Зато на следующее утро в автосервисе их ждали почет и уважение.
— Представьте, — рассказывал, как я точно помню, Алекс за столиком в «Террасе», обращаясь исключительно к Лючии, не потерявшей интереса к так неторопливо описываемым событиям. — Утро, канун Нового года, настроение у всех уже не рабочее. И тут во главе эвакуаторов на длинной платформе появляюсь я — живой, с машинами «Фордом» и «БМВ», не подлежащими восстановлению! Сбежались все. Начали спорить, кто вернее угадает обстоятельства, сопровождавшие это побоище. На шум вышел директор банковского гаража, пожал руку и сказал, с уважением поглядывая на груду металлолома:
— Я знал, что вчера в офисе была вечеринка, говорят с безобразиями: у кого бампер, у кого крыло помято, но такого, чтобы две машины на свалку, я не видел! Вы, пожалуй, круче всех погуляли.
Лючия слушала всю эту историю в моем переводе и с уточнениями мужа с наивным интересом, Карло — с раздражением, а я — с любопытством. Что же меня тогда так завело? То ли ее небрежность, то ли его ревность? Неплохо бы разобраться, с кем и за кого я так яростно сражался: с ним за нее или с ней за него, а может, просто с Татьяной за свою независимость? А вот после разговора в лыжной мастерской я вошел в азарт. Но из-за чего? Разговор-то был пустой. Надо вспомнить, только очень трудно собраться с мыслями, почему так мучительно хочется спать. Заразился я, что ли, этой сонной болезнью от Лючии? Хорошо бы только этим… А то еще и мечтательность какая-то напала, выбили меня все эти любовные переживания из колеи. Решил излечиться любовью от любви, а в результате этого лечения попал на больничную койку. Надо, пока тут валяюсь, как бревно, все додумать. Голову чем-то занять, чтобы московские воспоминания не всплывали. Раз решил переключиться, то надо быть последовательным. Хорошо, что Татьянины рассказы Тимофееву оставил, а то сейчас перечитывать бы их начал от скуки. Похоже, мне не хватает ее заморочек? Почему я злюсь на нее? Истории в ее изложении уж больно душещипательные. В жизни, правда, бывает и не такое. А в ее представлении мир состоит из мужчин-подлецов и несчастных женщин. Примитивно однобоко, ни одной стервы, все — жертвы. Даже та, которая любовника в дом пустила через неделю знакомства, получилась невинной страдалицей. Откуда в ней этот дурацкий феминизм? Может быть, ее обижали в жизни? Почему она ничего не рассказывала мне о муже? Дочка, надеюсь, у нее не из пробирки? Я, правда, сам хорош, ни разу не попытался расспросить. Про отца она сама охотно говорила, про работу тоже, кот у нее с языка не сходит, а про мужа — ни слова. Надо у кого-нибудь разузнать. Сколько времени? Семь, позвоню Дариенко, пусть привозит мне свои документы и домашние котлеты, как положено больному. Спать нельзя, ночь впереди. Попробую напрячь мозги и вспомнить по порядку историю с лыжами».

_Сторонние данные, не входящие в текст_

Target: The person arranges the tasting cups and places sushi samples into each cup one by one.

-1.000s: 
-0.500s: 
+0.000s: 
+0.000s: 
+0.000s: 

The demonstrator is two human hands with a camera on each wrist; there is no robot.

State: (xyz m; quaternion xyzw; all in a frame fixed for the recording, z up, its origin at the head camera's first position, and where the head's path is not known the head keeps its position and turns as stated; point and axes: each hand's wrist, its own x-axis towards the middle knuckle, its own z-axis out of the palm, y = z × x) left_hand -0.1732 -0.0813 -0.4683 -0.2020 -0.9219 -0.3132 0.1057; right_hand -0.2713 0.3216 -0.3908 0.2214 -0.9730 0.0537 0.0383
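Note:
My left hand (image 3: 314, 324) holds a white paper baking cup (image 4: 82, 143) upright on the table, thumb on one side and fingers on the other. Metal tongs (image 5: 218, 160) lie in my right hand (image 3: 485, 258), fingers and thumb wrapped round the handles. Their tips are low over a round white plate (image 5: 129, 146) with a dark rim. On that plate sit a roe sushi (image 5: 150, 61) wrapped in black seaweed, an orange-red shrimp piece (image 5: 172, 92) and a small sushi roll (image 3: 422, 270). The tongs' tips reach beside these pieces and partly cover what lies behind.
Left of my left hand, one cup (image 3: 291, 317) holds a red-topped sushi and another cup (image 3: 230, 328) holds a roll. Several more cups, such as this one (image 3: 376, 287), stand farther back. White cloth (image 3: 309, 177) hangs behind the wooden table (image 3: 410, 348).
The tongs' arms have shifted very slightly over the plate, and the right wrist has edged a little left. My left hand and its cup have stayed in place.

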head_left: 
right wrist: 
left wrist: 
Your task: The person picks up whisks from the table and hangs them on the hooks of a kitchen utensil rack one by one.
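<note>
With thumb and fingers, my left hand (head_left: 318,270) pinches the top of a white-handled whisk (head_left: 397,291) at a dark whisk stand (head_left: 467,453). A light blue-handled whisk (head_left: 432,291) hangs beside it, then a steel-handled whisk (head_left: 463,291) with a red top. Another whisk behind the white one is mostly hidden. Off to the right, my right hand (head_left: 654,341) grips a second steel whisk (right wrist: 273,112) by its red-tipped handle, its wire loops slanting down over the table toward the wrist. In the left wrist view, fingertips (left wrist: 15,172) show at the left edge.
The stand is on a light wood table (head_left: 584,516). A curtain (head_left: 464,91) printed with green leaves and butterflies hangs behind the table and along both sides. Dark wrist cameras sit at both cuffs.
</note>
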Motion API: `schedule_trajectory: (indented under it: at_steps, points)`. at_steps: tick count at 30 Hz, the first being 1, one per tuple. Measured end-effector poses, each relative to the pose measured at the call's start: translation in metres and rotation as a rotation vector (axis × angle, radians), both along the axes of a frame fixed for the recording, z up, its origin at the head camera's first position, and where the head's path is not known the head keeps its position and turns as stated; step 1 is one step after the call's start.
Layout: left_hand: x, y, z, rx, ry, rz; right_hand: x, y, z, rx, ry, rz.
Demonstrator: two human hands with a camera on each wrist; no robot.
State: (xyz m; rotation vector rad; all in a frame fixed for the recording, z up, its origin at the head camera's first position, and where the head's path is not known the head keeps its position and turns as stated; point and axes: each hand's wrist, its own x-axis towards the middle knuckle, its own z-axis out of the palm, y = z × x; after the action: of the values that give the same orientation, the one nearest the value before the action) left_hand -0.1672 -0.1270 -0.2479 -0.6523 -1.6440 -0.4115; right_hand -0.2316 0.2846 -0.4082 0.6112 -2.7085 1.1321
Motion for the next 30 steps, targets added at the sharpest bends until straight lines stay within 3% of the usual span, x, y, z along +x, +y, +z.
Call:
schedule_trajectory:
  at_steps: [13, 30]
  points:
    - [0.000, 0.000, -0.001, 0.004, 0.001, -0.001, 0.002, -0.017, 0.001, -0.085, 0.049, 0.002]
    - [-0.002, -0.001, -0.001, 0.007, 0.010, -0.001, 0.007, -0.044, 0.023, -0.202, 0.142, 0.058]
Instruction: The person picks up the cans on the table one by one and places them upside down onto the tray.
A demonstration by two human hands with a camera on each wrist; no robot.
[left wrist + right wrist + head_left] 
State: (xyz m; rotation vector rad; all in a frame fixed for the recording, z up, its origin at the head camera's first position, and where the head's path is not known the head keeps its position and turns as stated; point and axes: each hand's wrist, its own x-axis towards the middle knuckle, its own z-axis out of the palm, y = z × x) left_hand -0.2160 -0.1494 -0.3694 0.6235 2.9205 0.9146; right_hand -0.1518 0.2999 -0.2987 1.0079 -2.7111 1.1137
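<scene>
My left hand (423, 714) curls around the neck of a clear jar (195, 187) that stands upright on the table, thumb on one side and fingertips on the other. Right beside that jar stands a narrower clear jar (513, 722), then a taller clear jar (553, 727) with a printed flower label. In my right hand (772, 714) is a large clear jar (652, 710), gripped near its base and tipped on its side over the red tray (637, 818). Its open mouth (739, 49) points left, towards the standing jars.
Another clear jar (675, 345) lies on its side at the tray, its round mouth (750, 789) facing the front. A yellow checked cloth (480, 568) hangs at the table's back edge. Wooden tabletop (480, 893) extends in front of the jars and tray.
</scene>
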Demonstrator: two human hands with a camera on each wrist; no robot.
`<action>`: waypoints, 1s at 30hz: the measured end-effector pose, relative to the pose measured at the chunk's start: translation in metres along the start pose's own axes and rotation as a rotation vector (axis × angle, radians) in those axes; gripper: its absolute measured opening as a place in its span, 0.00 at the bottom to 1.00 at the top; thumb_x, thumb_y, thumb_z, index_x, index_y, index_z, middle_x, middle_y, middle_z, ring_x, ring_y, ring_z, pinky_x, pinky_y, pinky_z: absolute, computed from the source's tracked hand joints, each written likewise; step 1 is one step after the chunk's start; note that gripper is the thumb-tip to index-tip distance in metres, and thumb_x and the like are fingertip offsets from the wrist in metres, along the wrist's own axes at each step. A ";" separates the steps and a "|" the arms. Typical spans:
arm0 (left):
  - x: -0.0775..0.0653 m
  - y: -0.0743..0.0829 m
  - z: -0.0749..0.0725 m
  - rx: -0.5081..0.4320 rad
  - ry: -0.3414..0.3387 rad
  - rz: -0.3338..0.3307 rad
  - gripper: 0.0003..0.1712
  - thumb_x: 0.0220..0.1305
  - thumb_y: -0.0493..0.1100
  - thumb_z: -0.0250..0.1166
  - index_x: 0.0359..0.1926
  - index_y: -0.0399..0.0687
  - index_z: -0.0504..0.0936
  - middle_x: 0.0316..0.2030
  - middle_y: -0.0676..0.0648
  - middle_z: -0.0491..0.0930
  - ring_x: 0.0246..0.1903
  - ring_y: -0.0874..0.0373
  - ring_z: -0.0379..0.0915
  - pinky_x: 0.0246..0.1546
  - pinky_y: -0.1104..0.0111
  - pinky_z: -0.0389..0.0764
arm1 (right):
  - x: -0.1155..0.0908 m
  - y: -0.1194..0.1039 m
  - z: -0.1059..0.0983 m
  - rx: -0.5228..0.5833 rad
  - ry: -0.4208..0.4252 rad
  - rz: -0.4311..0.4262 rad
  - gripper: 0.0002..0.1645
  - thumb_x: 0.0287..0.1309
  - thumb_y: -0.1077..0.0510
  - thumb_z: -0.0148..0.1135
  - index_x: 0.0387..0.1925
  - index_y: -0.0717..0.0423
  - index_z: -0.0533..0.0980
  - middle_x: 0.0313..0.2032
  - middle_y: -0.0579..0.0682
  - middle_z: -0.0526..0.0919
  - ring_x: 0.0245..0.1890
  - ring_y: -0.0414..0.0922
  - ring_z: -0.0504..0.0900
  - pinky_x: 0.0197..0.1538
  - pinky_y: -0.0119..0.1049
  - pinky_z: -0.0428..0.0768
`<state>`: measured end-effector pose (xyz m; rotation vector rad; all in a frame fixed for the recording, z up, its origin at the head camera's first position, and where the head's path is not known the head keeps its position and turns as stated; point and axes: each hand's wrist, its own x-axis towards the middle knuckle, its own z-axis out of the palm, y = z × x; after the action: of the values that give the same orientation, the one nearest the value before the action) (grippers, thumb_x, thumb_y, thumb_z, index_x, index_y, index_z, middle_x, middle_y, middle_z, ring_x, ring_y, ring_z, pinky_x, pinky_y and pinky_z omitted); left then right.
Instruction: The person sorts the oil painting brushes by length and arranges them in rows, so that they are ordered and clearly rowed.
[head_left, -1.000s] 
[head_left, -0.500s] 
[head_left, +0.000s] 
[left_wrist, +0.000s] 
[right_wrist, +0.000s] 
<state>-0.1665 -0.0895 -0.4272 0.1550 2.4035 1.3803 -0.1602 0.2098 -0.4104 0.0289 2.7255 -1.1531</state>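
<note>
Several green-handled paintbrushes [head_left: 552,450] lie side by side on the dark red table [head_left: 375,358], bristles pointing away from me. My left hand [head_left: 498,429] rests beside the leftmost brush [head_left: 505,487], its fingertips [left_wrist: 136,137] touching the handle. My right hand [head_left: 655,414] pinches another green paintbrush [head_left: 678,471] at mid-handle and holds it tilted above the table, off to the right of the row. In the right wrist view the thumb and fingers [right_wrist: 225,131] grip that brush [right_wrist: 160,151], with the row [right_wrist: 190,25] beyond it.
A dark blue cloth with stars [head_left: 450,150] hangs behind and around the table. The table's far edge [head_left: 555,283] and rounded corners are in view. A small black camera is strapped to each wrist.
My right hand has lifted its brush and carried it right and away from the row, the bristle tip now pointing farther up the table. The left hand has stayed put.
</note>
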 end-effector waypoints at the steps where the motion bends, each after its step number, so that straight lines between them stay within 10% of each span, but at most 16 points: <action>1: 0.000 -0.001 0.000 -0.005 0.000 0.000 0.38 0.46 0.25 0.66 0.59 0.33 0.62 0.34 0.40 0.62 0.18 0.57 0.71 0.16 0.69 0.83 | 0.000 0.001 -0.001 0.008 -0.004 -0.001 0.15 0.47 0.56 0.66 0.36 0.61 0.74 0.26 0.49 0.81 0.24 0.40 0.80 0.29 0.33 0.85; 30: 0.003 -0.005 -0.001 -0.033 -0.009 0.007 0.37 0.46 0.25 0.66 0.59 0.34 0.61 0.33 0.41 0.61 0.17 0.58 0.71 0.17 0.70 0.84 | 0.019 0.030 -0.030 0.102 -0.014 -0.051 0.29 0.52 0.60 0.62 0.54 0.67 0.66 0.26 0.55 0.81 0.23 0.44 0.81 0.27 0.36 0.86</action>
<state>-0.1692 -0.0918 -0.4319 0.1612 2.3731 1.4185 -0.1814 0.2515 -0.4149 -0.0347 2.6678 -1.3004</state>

Так размышлял пациент клиники и клиент адвоката Берти, коротая вынужденное безделье на больничной койке. Бездумно пощелкав пультом телевизора, он убрал звуки, сопровождающие бесконечный баскетбольный матч и, уставившись в разноцветную мешанину тел игроков, вернулся к воспоминаниям.
«На том склоне мы с Карло вошли в азарт, пытаясь добиться от лыж и снега максимальной скорости. Каждый спуск был чуть быстрее предыдущего, нас увлекло единоборство с горой. Но «противник» применил запрещенный прием — склон начал подтаивать и выставлять то тут, то там, как подножки, черные острые камни. Трасса менялась от спуска к спуску, и невозможно было на той сумасшедшей скорости, с которой мы носились, успеть обогнуть все черные пятна, грозящие потерей лыж и головы. Я спустился в отличном темпе и решил больше не рисковать, а Карло зашел еще на круг. Пожалуй, он выжал максимум в тот день, но на вираже чиркнул кантом по выступившему там, где еще недавно был хороший наст, острому камню. Удержавшись, он финишировал и озабоченно стал осматривать поврежденную лыжу. По выражению его лица я понял, что он расстроен, и подъехал к нему, не испытывая никакого злорадства, это я точно помню. Его отличные «Россиньоли» были изуродованы широкой царапиной. Обычно с таким дефектом лыжи приходилось выбрасывать, но я предложил Карло попробовать восстановить покрытие заливкой. Мы договорились встретиться в лыжной мастерской моего отеля вечером.